Member Mike Puleston said: ’There was a good presence of XR activists locally, many from Teignbridge and Totnes.
’Police were fully informed and did indeed attend the protest and were satisfied activists were allowing the public access to the bank by another entrance although we had blocked the main entrance as planned.’
Extinction Rebellion announced that they would be closing down Barclays Bank in Newton Abbot ’in protest against Barclays continued funding of the fossil fuel industry which is killing life on Earth’.
Barclays Bank had already announced that the Newton Abbot branch would close permanently at 12pm.
A spokesperson for Extinction Rebellion said: ’The decision by protesters from Newton, Teignmouth, Ashburton, and Totnes to close the bank half an hour earlier aims to draw attention to the climate crisis and put pressure on the bank to stop investing in fossil fuels.
’This is part of a UK-wide campaign calling on banks to stop funding the climate crisis by ceasing to invest in fossil fuels.’
Local environmental campaigner, David Ramsden said: ’Within 29 years, half of Newton Abbot town centre, including land right out to Teigngrace, and half of Teignmouth town centre, will flood with sea water every year because of rising sea levels.’
’With funding from Barclays and others, the fossil fuel industry has continued to grow. Without funding, this dirty industry would decline and cleaner safer renewable energy would replace it far more quickly.’
The spokesperson added: ’In May of this year, Barclays announced it would shrink its carbon footprint to net zero by 2050. However, the bank has been criticised for setting distant deadlines and for a lack of detail in their pledges.
’Barclays has not made clear commitments regarding the biodiversity impacts of their lending activities.’
Kingsteignton grandmother Jane Baker said: ’I’m terrified for my grandchildren.

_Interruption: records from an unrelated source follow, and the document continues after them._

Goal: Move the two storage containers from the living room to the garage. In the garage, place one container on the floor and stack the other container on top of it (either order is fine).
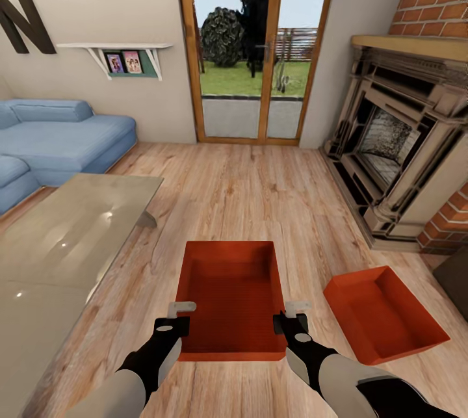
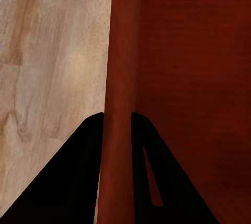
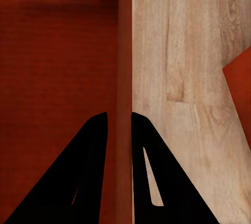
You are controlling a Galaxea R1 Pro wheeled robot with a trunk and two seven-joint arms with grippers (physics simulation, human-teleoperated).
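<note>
One red-orange storage container (image 1: 231,294) lies straight ahead of me over the light wood floor (image 1: 247,197) of the living room. My left gripper (image 1: 175,326) is shut on its left wall (image 2: 123,51), one finger on each side of it. On the opposite wall (image 3: 124,41) my right gripper (image 1: 290,324) is shut the same way. The wrist views show the left gripper (image 2: 116,115) and the right gripper (image 3: 119,114) pinching the thin walls. Whether the box rests on the planks or hangs just above them I cannot tell. The second storage container (image 1: 383,314) sits tilted on the floor to the right, its corner (image 3: 240,93) showing.
A glass coffee table (image 1: 78,236) stands close on the left, with the blue sofa (image 1: 58,138) behind it. The brick fireplace (image 1: 396,158) fills the right side. A glass door (image 1: 257,47) is straight ahead, and a dark object (image 1: 455,281) sits at the right edge.
</note>
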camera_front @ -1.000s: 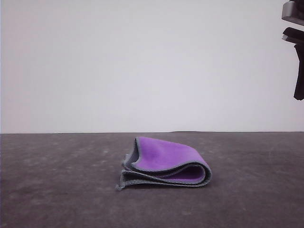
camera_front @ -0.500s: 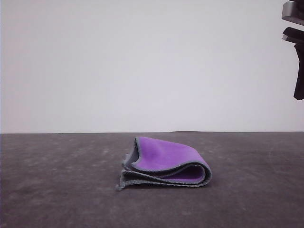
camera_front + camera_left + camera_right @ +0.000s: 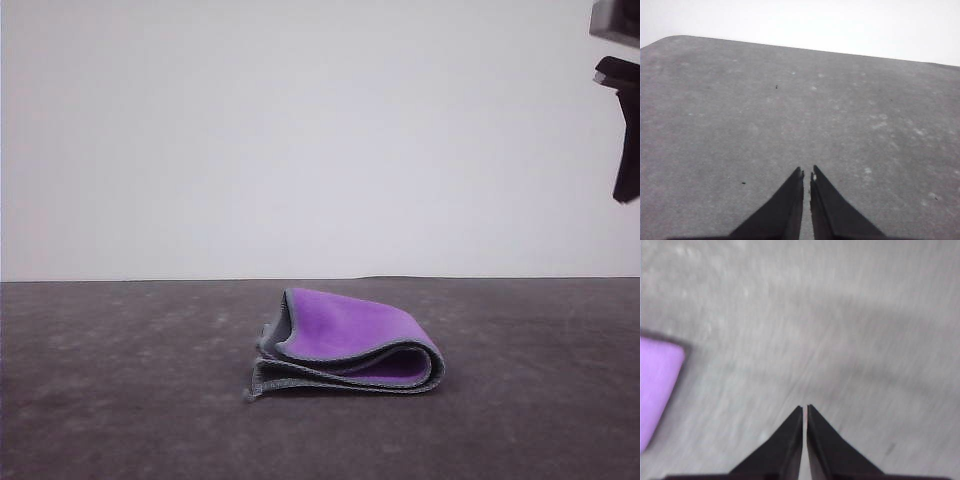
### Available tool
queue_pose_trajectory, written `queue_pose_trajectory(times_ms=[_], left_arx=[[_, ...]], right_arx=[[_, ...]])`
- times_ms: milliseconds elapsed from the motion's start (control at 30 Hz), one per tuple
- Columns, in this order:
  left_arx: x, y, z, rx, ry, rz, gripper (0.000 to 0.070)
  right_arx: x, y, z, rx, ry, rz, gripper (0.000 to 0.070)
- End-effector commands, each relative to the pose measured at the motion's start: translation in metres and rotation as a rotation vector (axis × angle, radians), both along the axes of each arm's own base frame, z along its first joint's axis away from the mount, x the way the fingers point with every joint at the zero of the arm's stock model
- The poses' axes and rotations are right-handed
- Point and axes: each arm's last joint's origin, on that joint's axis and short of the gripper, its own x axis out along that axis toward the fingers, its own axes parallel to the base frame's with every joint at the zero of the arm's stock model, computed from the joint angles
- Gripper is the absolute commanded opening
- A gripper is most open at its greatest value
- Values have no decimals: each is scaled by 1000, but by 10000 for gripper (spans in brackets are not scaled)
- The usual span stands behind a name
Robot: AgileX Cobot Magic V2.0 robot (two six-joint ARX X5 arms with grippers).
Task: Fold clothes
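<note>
The clothes [image 3: 348,343] lie folded into a small bundle in the middle of the dark table, purple face up and on the outside, with the grey hem along the edges. One purple corner of the clothes [image 3: 657,390] shows in the blurred right wrist view, off to the side of my right gripper [image 3: 804,409]. That gripper is shut with nothing in it, high above the table; its dark finger [image 3: 627,150] hangs at the right edge of the front view. My left gripper [image 3: 806,173] is shut and empty over bare table.
The dark grey table [image 3: 120,400] stretches wide around the bundle, with a plain white wall [image 3: 300,130] behind its far edge. The table's far edge and a rounded corner [image 3: 670,40] show in the left wrist view.
The right arm has risen slightly at the right edge of the front view. The folded bundle has not moved.
</note>
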Motion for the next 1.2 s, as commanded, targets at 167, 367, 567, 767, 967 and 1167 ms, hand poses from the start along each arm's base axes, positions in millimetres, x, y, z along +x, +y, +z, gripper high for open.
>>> queue_pose_trajectory(times_ms=[167, 367, 567, 767, 967, 1167], left_arx=[[1, 0, -8, -4, 26, 1, 17], [1, 0, -8, -4, 26, 1, 17], [1, 0, -7, -4, 26, 1, 17], [1, 0, -7, -4, 26, 1, 17], [1, 0, -7, -4, 26, 1, 17], [1, 0, -7, -4, 26, 1, 17]], right_arx=[[-38, -3, 23, -50, -346, 25, 9], [-88, -11, 1, -89, -557, -17, 9], [-124, -12, -32, -97, -675, -47, 9], [-138, -14, -67, -69, -691, -149, 9], [-139, -15, -92, -64, -671, -200, 9], [-140, -14, -106, -67, -667, -226, 9]])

She added: ’Because banks are investing family savings in new oil wells and coal mines which increase carbon emissions and heat the planet, my grandchildren will face food shortages leading to famines, a billion climate refugees, flooding from sea rise as well as the loss of much of our planet’s essential biodiversity.’
A BARCLAYS spokesperson said: ‘We are aligning our entire financing portfolio to support the goals of the Paris Agreement – significantly scaling up green financing, directly investing in new green technologies and helping clients in key sectors change their business models to reduce their climate change impact.
‘By 2025, we will reduce the emissions intensity of our power portfolio by 30 per cent, and reduce absolute emissions of our energy portfolio by 15 per cent. Increasing at pace, Barclays has already facilitated £46bn of green finance.
‘We are one of the only banks globally investing our own capital – £175m – into innovative, green start-ups. By deploying finance in this way, we are accelerating the transition to a low-carbon economy and will become a net zero bank by 2050.’